In the transfer learning lecture, Andrew said that we can use an open-source implementation of a neural network along with its weights for our problem. Later he also mentions that a neural network that works well on one vision problem often would work on other vision problems as well. So lets say I train a neural network to recognize apples and oranges. How would that still work if I want to recognize cats and dogs? The weights have been trained for apples and oranges. How does the idea of using a neural network trained for one task to be used in another task work?

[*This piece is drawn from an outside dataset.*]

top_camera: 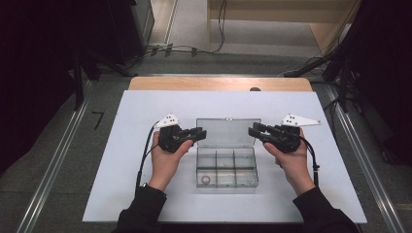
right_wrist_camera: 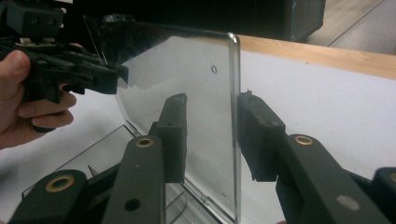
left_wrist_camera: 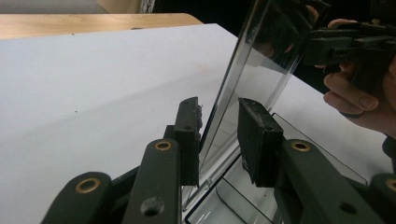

You should listen to the lectures all the way through: I’m sure Prof Ng discusses the points you raise in the lectures. You will most likely need to do additional training when you use Transfer Learning. The idea is that a network trained to recognize cats and dogs in images has quite a few layers. In the earlier layers of the network, it is learning to recognize very low level features like edges and curves. Then as you go through the layers, the later layers learn to recognize higher level objects composed from the low level features like a cat’s ear or nose or whiskers. So when you use Transfer Learning, you have some decisions to make about what you need to do to adapt the pre-trained network to your new problem.

In your example, the low level geometric feature layers for detecting fruits are probably still good at recognizing those same low level geometries in general. But the later layers will only be good at recognizing objects that are basically spherical and will be concentrating more on the textures and colors of the surfaces. So if you repurpose that you will at least need to do the following:

  1. Replace the output softmax layer with one that has your new labels (cat, dog, none of the above).
  2. Randomly initialize the weights for your output layer.
  3. Start with the existing weights for the earlier layers and do additional training using your input data with cat and dog labels. But the key point is that you may be able to avoid retraining some of the early layers. You can “freeze” those and then run the training only on the layers past some particular point. But figuring out where that is will require some experimentation. If you want, you can just continue training all the layers. It most likely won’t do any harm to your results to do additional training on the early layers, but it may just be a waste of time and compute resources.
  4. You may find that your results aren’t that great and you need to add more layers to the network because recognizing cats and dogs is more difficult than apples and oranges.

I suggest you listen to the lectures again and I bet you find that Prof Ng actually does say all the above, but probably explains it better than I just did. You’ll also get to see a worked example of how to do this in the MobilNet assignment for this week.